• [TASK GOAL]: Once the line holding "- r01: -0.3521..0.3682" appears, repeat it and each line after it to the end of the data, exactly and with nothing else; pictures stay out.

• [RECORDED INFORMATION]:
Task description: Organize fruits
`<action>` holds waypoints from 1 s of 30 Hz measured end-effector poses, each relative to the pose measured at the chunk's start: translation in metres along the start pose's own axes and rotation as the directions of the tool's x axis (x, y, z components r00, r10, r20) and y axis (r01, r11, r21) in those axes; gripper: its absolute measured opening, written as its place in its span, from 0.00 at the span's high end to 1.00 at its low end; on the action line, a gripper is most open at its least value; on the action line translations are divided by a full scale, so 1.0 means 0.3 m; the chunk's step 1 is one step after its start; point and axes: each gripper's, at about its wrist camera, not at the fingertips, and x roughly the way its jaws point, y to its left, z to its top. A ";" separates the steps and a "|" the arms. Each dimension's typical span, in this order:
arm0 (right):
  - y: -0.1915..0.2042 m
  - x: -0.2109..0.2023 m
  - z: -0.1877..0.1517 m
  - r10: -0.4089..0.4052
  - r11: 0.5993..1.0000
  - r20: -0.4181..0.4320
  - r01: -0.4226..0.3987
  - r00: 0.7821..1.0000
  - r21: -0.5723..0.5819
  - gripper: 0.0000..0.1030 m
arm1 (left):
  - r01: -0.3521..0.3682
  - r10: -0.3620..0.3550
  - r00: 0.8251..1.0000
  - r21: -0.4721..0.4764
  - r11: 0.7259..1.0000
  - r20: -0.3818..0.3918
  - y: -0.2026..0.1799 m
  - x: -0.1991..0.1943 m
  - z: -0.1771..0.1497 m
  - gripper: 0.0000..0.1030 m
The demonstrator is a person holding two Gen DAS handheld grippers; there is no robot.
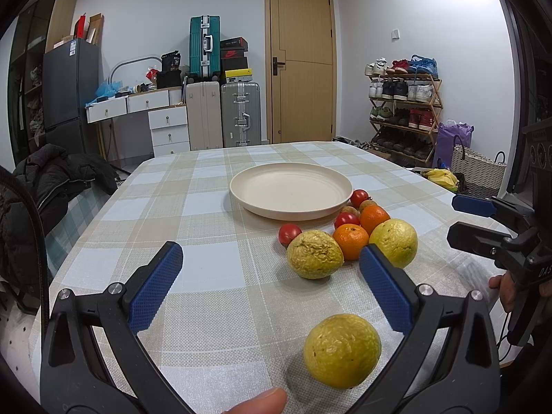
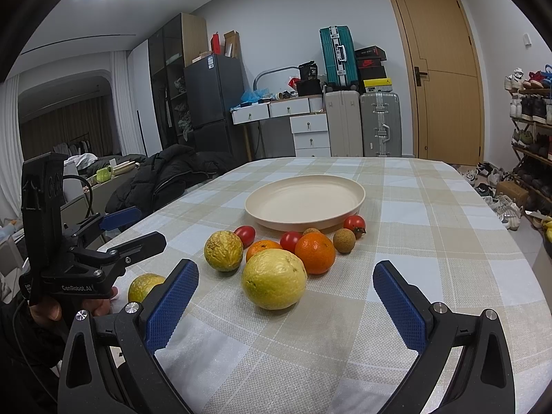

• [TASK OUTPUT]:
  - r01: -0.3521..0.3682
  - r10: -0.3620..0.3550
  - r00: 0.8251..1.0000
  - r21: -0.4721..0.4764
  - r11: 0.7259..1.0000
  - r20: -0.3818..0.3918
  - y: -0.2026..0.1799 m
  - x: -0.1991..0.1943 m
  - z: -0.1771..0.1497 m
  - gripper: 0.0000..0.1030 m
The demonstrator is a person holding two Gen DAS handheld grippers; there is no robot.

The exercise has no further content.